● **TASK TO CARRY OUT**
Although the data below contains pictures, output only the lines between those holding "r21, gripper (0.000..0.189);" and "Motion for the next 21", inclusive, exactly and without those pictures.

● **DATA RECORDS**
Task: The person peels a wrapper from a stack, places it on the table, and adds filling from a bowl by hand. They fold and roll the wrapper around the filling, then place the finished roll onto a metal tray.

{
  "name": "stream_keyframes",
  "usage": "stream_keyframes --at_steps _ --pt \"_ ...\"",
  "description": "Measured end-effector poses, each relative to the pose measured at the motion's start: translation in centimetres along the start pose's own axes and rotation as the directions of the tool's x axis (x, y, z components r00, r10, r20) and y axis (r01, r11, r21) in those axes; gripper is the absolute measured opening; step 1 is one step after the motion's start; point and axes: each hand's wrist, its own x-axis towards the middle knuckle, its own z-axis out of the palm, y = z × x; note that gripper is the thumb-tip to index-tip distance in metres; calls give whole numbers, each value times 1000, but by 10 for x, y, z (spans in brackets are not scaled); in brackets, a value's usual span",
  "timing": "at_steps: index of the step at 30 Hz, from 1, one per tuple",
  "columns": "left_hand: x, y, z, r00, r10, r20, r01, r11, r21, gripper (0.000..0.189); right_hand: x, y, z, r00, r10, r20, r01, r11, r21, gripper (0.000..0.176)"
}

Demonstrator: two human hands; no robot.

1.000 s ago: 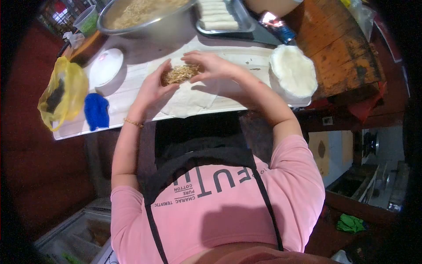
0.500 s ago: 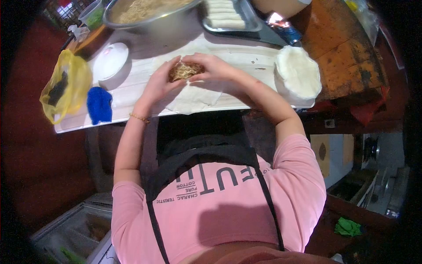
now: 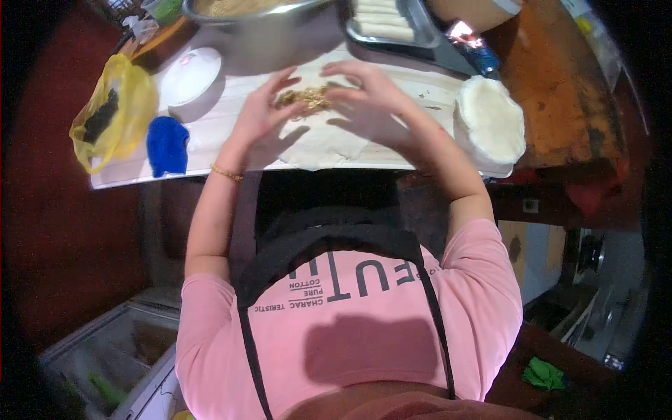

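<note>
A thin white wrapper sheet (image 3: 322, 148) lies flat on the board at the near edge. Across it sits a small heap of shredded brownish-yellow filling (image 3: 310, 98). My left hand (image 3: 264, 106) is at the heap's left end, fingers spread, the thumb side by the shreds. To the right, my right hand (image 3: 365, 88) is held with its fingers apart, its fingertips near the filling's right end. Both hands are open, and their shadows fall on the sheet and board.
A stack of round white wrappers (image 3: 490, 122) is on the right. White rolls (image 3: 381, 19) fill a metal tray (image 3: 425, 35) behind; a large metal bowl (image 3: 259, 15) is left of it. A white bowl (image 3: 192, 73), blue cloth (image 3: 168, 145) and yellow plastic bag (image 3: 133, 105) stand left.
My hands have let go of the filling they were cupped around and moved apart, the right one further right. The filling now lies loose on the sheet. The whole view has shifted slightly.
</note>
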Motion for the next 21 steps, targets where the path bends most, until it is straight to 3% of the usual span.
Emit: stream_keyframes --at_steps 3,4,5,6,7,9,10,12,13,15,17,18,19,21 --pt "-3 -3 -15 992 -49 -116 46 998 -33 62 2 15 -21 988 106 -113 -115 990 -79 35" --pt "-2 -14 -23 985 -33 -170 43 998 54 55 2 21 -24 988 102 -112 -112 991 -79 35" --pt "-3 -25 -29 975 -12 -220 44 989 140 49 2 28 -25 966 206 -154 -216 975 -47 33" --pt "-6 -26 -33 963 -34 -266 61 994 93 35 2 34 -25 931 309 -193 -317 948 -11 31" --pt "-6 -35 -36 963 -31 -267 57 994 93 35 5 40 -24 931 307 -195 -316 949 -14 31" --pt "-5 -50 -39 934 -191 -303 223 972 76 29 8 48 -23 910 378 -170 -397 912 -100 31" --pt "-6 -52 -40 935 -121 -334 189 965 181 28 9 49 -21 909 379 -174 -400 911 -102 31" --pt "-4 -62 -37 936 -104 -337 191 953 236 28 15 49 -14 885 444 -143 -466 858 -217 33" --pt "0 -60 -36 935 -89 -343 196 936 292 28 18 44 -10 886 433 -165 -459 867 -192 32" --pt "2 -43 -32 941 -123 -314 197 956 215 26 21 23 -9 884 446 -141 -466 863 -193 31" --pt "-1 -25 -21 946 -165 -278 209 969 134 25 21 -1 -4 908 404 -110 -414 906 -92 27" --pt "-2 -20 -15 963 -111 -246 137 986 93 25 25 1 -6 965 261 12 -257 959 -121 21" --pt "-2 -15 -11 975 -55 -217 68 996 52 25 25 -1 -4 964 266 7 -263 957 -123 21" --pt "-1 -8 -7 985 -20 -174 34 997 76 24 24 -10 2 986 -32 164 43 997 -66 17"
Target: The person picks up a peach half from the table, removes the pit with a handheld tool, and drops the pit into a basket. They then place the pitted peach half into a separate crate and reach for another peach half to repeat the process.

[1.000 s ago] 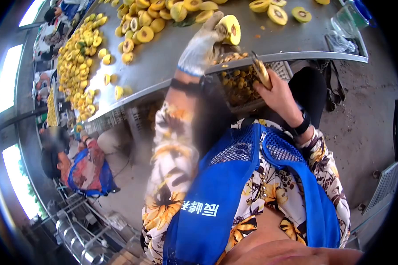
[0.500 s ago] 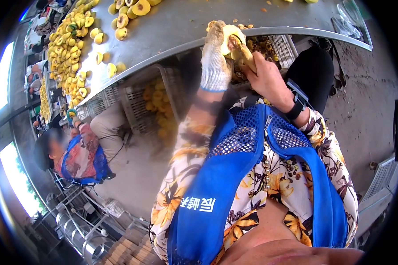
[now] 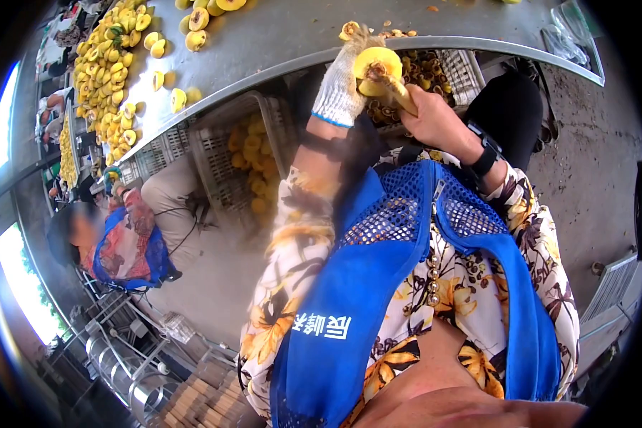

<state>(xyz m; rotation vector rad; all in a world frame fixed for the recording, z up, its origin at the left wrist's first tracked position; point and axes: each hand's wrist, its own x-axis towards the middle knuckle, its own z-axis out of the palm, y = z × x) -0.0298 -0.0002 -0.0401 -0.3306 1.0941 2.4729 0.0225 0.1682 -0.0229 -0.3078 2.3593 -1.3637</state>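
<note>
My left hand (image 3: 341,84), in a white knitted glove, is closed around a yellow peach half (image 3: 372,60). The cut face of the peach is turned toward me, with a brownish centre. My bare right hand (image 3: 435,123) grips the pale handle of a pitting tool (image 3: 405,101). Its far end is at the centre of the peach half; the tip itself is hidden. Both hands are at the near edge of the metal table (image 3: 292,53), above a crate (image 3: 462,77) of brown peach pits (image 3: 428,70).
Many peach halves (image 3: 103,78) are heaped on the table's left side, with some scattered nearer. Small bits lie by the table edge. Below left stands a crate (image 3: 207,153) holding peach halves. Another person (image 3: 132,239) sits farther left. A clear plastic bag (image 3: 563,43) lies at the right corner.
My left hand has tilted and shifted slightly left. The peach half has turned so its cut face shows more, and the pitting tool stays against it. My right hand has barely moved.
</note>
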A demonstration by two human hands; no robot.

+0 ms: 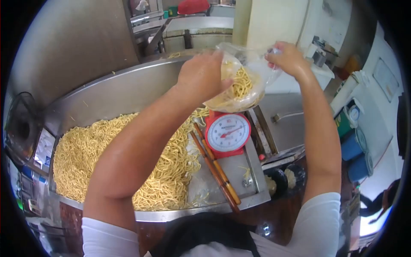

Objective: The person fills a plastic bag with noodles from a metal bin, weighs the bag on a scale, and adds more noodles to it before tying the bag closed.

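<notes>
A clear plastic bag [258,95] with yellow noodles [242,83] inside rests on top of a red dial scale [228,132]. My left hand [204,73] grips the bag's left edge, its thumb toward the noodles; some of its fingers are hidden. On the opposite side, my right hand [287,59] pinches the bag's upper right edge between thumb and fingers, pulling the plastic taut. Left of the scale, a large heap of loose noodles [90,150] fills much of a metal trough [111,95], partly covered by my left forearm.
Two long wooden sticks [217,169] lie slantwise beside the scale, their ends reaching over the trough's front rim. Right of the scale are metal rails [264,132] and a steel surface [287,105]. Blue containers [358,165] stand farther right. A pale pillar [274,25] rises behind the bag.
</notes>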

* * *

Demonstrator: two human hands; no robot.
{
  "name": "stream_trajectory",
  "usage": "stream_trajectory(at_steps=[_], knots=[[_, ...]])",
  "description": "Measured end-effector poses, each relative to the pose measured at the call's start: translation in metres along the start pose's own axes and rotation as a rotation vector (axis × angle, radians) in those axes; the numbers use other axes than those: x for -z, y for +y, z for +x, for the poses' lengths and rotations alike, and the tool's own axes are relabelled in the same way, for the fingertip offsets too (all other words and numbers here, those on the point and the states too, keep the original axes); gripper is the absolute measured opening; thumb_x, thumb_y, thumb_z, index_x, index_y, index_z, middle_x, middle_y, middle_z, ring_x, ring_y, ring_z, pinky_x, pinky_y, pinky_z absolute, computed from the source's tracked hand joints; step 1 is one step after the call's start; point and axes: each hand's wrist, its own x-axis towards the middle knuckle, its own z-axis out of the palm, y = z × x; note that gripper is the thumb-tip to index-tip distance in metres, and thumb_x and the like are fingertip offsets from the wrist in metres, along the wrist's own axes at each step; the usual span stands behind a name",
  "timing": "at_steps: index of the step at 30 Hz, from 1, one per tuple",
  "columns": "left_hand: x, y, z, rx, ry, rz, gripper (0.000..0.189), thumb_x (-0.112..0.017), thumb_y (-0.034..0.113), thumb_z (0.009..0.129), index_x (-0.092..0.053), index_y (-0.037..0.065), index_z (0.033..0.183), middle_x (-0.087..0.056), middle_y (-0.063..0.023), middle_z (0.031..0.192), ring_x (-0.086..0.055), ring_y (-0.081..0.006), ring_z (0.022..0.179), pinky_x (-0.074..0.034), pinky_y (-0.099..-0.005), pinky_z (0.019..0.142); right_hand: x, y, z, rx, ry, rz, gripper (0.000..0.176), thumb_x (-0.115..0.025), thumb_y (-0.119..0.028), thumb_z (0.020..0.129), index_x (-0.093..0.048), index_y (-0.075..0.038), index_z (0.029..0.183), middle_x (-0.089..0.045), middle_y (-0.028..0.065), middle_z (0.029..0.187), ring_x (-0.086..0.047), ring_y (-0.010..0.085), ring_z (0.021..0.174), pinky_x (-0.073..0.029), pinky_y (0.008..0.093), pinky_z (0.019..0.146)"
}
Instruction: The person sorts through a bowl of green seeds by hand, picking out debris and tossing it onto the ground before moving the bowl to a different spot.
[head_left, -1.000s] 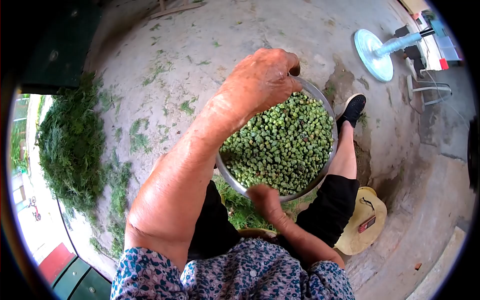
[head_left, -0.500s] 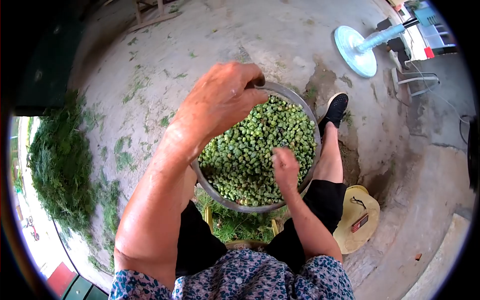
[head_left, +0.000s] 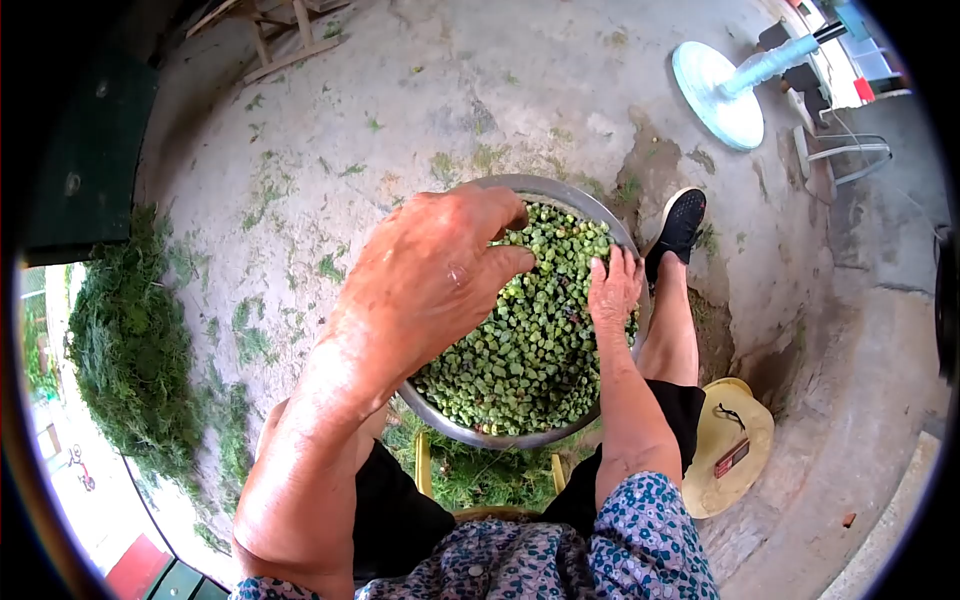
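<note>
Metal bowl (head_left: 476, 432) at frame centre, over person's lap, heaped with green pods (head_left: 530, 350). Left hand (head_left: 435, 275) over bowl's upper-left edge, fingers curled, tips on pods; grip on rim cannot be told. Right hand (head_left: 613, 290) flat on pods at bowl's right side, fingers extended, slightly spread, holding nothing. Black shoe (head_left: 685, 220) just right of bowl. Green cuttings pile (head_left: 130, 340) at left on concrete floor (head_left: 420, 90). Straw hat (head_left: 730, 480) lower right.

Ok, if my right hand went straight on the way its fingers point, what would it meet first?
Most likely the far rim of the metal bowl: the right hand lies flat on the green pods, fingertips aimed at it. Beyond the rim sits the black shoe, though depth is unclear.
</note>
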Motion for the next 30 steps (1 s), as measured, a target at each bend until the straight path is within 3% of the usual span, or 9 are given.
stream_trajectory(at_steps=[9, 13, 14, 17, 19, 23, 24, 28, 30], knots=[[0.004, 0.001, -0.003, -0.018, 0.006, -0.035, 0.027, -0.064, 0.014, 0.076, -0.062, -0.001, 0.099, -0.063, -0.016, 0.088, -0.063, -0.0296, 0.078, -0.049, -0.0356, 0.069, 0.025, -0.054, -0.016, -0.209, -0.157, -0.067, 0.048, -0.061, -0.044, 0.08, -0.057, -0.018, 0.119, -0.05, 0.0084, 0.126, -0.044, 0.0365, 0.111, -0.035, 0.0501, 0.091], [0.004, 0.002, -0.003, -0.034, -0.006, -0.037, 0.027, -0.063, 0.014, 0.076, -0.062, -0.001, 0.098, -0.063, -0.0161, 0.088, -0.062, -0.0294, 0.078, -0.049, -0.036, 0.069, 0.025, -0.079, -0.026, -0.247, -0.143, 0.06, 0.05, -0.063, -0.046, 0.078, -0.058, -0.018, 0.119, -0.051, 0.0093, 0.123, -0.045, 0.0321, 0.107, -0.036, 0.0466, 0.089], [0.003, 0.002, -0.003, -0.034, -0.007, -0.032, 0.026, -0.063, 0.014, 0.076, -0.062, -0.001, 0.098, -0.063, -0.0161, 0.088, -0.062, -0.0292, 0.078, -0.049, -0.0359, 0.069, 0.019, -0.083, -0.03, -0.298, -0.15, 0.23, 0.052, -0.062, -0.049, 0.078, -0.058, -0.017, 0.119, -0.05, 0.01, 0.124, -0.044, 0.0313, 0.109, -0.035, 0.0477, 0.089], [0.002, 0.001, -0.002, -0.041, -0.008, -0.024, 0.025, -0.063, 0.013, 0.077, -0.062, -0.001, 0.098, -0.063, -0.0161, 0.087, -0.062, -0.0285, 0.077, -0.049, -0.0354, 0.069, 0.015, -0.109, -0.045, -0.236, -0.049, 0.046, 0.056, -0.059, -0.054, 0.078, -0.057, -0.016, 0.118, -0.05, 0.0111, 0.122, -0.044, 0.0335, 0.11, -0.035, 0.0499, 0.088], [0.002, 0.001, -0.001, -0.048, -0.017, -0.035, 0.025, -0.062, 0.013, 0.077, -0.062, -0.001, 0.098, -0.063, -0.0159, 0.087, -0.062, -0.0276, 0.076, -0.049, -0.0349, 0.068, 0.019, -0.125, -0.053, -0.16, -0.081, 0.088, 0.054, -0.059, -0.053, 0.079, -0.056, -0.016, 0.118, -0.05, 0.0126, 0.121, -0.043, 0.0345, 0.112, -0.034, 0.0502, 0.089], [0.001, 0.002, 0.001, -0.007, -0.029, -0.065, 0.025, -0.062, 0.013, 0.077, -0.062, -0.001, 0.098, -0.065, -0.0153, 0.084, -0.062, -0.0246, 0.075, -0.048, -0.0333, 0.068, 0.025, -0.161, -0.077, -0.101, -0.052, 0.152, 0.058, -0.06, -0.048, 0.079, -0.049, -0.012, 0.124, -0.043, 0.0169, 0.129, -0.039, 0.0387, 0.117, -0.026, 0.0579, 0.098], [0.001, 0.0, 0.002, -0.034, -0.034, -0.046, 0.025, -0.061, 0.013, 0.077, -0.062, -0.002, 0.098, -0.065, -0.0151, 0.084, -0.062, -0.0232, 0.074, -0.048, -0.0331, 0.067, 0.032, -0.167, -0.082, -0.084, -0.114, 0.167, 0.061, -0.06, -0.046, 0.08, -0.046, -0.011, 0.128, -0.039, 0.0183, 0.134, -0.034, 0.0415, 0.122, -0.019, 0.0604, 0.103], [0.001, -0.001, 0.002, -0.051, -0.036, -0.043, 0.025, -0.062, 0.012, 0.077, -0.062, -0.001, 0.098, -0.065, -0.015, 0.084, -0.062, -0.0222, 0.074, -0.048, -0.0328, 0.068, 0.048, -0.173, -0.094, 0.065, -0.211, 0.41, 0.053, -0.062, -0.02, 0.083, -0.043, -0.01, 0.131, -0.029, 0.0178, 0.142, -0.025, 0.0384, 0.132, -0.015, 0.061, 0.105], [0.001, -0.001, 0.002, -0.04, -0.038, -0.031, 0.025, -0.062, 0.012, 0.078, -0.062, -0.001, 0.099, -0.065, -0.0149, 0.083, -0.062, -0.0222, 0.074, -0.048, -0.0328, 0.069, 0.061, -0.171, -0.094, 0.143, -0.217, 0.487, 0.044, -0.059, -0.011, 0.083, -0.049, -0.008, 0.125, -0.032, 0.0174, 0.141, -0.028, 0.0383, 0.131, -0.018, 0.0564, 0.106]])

● **EXPECTED ANSWER**
  "columns": "left_hand: x, y, z, r00, r10, r20, r01, r11, r21, gripper (0.000..0.189); right_hand: x, y, z, r00, r10, r20, r01, r11, r21, gripper (0.000..0.176)"
}

Demonstrator: two human hands; no robot.

1.000 s ago: 
0.500 s ago: 
now: 

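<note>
A thin white wrapper sheet (image 3: 322, 148) lies flat on the board at the near edge. Across it sits a small heap of shredded brownish-yellow filling (image 3: 310, 98). My left hand (image 3: 264, 106) is at the heap's left end, fingers spread, the thumb side by the shreds. To the right, my right hand (image 3: 365, 88) is held with its fingers apart, its fingertips near the filling's right end. Both hands are open, and their shadows fall on the sheet and board.
A stack of round white wrappers (image 3: 490, 122) is on the right. White rolls (image 3: 381, 19) fill a metal tray (image 3: 425, 35) behind; a large metal bowl (image 3: 259, 15) is left of it. A white bowl (image 3: 192, 73), blue cloth (image 3: 168, 145) and yellow plastic bag (image 3: 133, 105) stand left.
My hands have let go of the filling they were cupped around and moved apart, the right one further right. The filling now lies loose on the sheet. The whole view has shifted slightly.
</note>
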Motion for the next 21 steps, targets where the path bends most, until it is straight to 3% of the usual span.

This output has come to an end.